Anyway, to get back to the point, as summer advances the geometry of the beds is softened – we hope – by the anarchy of yesterday’s sowings and plantings. The regular rows of cabbages are the marching band to the carnival that surrounds them.  This year, in the midst of the covid 19 pandemic, the allotment has taken on the entirely new role of representing what life is meant to be like for us.  Madame summed it up yesterday when she said that sometimes she wakes up shadowed by an indefinable sense of emptiness and loss; full of anxiety about a future whose shape we can’t begin to guess at. Sowing, planting and dreaming have become the only anchor in a world where the possibility of not hugging our children and grandchildren for eighteen months can be airily discussed by politicians and media commentators who have long disconnected from life outside Westminster. For me it’s more a sense of volcanic anger and despair which the allotment has the capacity to dim for a few hours each day. Those tiny seeds have a huge task in front of them.

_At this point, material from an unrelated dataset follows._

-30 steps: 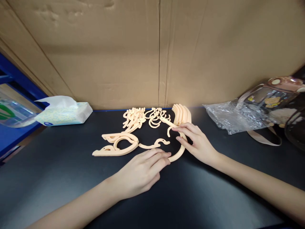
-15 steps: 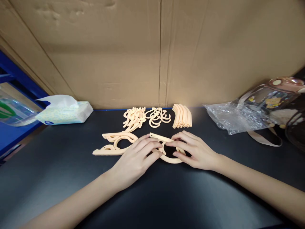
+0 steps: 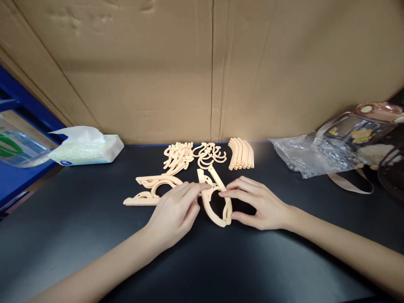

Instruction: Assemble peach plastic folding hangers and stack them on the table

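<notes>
Both hands pinch one peach plastic hanger piece (image 3: 214,202) on the black table (image 3: 78,235), left hand (image 3: 173,214) fingertips at its upper part, right hand (image 3: 259,204) gripping its lower end, assembled hangers (image 3: 151,189) just left.

1. The desk (image 3: 78,235) runs back to a cardboard wall (image 3: 176,71) standing along its far edge.
2. At the middle of the desk lies a curved plastic piece (image 3: 211,205), between the 2 hands: the left hand (image 3: 173,214) touches it from the left, the right hand (image 3: 257,203) from the right.
3. Just left of it, beyond the left hand, lies a stack of arched pieces (image 3: 153,190).
4. Behind these, near the wall, sit a heap of hooks (image 3: 194,155) and, to its right, a row of curved bars (image 3: 241,159).
5. At the far left corner lies a tissue pack (image 3: 85,149).
6. At the far right lies a crumpled plastic bag (image 3: 303,155), with a bottle (image 3: 362,126) behind it.
</notes>
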Demonstrator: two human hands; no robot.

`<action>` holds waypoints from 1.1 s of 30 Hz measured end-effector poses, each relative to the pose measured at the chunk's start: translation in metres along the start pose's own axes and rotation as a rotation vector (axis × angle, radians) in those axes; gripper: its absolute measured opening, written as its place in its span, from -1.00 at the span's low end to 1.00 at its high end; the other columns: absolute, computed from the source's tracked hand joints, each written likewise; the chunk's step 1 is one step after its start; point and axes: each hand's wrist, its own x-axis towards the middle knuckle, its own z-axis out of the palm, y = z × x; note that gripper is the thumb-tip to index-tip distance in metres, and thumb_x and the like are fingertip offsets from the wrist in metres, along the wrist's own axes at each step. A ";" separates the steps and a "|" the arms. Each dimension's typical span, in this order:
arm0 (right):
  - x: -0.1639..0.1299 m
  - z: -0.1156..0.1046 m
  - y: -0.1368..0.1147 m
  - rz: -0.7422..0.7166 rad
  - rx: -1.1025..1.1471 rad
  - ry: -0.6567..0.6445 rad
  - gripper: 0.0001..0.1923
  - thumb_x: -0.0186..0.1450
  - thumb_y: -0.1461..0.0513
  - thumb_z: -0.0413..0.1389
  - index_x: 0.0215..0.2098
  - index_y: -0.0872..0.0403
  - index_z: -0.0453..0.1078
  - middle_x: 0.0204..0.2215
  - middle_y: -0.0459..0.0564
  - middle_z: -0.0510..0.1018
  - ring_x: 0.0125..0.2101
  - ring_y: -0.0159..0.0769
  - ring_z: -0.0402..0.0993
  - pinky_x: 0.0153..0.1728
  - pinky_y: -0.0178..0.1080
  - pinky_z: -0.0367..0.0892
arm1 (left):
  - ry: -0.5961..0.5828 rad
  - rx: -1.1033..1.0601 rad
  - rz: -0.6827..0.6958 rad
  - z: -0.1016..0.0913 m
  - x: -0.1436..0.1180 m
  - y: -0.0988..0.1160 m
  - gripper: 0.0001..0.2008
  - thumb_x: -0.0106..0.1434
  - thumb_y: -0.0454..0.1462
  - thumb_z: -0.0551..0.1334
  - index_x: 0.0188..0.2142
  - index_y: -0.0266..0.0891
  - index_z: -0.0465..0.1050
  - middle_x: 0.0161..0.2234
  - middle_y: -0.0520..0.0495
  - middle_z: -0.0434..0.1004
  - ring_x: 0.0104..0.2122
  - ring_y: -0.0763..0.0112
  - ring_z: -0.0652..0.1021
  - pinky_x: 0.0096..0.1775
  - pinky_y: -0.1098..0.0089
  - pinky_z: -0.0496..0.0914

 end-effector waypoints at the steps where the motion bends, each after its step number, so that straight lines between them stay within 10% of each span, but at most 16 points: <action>1: 0.000 0.000 -0.001 -0.008 0.002 -0.005 -0.60 0.28 0.12 0.10 0.05 0.08 0.32 -0.15 0.05 0.46 -0.18 -0.30 0.34 -0.15 -0.20 0.34 | -0.024 -0.126 -0.092 0.000 0.000 0.002 -0.71 0.36 -0.37 -0.09 -0.04 -0.19 0.30 -0.28 -0.01 0.47 -0.32 0.42 0.47 -0.30 0.40 0.33; 5: 0.000 0.001 -0.003 -0.068 -0.012 -0.038 -0.50 0.28 0.05 0.09 0.11 0.11 0.26 -0.02 0.07 0.45 -0.07 -0.27 0.34 -0.04 -0.17 0.30 | -0.070 -0.462 -0.363 0.003 0.000 0.007 -0.79 0.39 -0.18 -0.01 -0.06 -0.14 0.28 -0.20 0.02 0.44 -0.34 0.46 0.43 -0.31 0.44 0.34; 11: 0.001 0.002 0.002 0.048 -0.087 -0.057 -0.62 0.41 0.17 -0.10 0.15 0.10 0.19 0.02 0.03 0.46 0.01 -0.29 0.33 0.01 -0.17 0.26 | -0.090 -0.520 -0.423 0.008 0.001 0.008 -0.86 0.36 -0.18 0.06 -0.12 -0.09 0.29 -0.23 0.08 0.38 -0.40 0.50 0.32 -0.32 0.47 0.27; 19: 0.002 0.004 0.011 0.175 -0.253 0.042 -0.69 0.35 0.17 0.03 0.03 0.07 0.32 -0.33 -0.06 0.53 -0.26 -0.29 0.41 -0.15 -0.17 0.29 | -0.164 -0.496 -0.384 0.008 0.002 0.008 -0.81 0.23 -0.25 0.20 -0.16 -0.09 0.26 -0.32 0.12 0.34 -0.38 0.49 0.34 -0.33 0.48 0.27; 33: -0.001 0.004 0.020 0.215 -0.299 0.024 -0.69 0.27 0.47 -0.05 -0.20 0.05 0.44 -0.20 0.00 0.49 -0.16 -0.23 0.37 -0.13 -0.15 0.26 | -0.127 0.081 -0.099 0.003 -0.003 0.004 -0.71 0.25 -0.35 0.06 -0.02 -0.17 0.16 -0.17 -0.07 0.42 -0.22 0.25 0.45 -0.20 0.25 0.33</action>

The whole allotment site is now looking better than it’s ever been before.  One of our near neighbours has constructed the most wonderful greenhouse from bits of scrap timber, pallets and old shower doors. There’s another rather flimsy one covered with thin polythene. It’s taken on the purposeful air of a favela; self regulating somewhere beyond the reach of rules and officials but expressing the hopes and dreams of several hundred allotmenteers, most of whom live in flats.  I’m fascinated by the way regional and ethnic styles have appeared, along with new fruits and vegetables. Twenty or thirty years ago the last big burst of activity was fuelled by Italian restaurant workers who brought the vines that still function as fences on many plots, and the figs that grazers and browsers like to pass as they (we) navigate the narrow footpaths. Some of the Eastern European newcomers have brought their formidable skills to bear on poultry keeping as an annexe to the plots. I’m looking forward to the day that we first hear the muffled grunting of a hidden pig, gleefully and productively consuming food waste. Happy daze – as Mr Oliver might say!